▸ **Directions for this task**
For this exercise, retype each line of the material below verbatim and omit any picture.

▸ **Provided data**
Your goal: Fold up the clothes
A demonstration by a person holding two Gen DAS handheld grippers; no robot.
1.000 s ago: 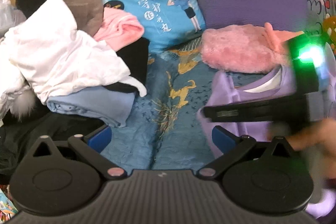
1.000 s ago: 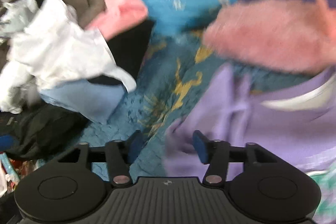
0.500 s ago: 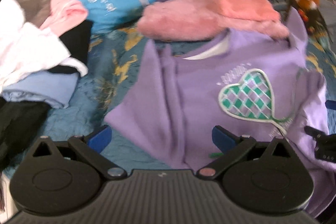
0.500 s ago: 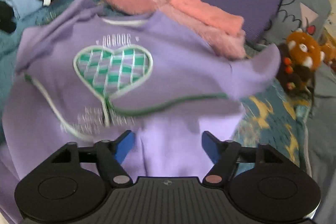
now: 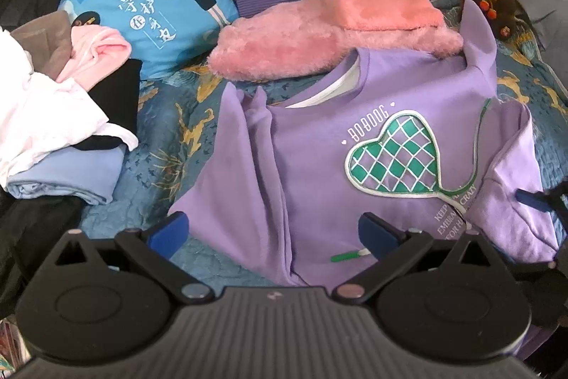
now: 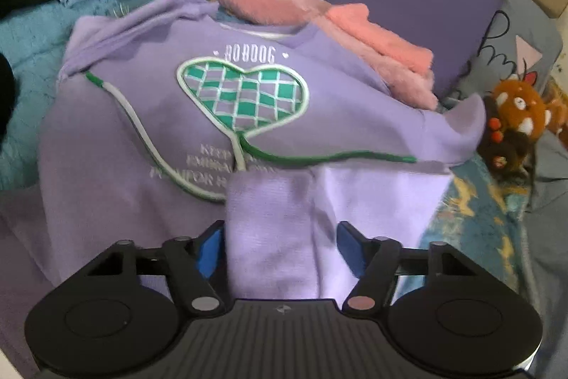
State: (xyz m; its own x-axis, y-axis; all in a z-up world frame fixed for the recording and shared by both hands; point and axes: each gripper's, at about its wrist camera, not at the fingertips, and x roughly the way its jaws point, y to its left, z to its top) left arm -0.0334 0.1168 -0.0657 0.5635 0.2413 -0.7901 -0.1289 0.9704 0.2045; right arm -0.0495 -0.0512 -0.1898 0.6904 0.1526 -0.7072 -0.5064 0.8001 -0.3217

▸ **Written answer**
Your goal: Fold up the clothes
A demonstration by a person holding two Gen DAS handheld grippers; no robot.
1.000 s ago: 
1.000 s ago: 
0.500 s ago: 
0.500 s ago: 
now: 
now: 
State: (xyz m; its own x-axis, y-axis; all in a z-up world frame fixed for the recording and shared by both hands; point and axes: each gripper's, at about its wrist camera, not at the fingertips, and x roughly the way its jaws point, y to its left, z to its top) left arm -0.0334 0.1168 -0.0657 0.5635 0.2413 -0.7901 -0.1289 0.9704 0.2045; right arm -0.0495 -0.0512 -0.1898 0.6904 0.1526 -0.7072 -0.5064 0.8001 -0.3217

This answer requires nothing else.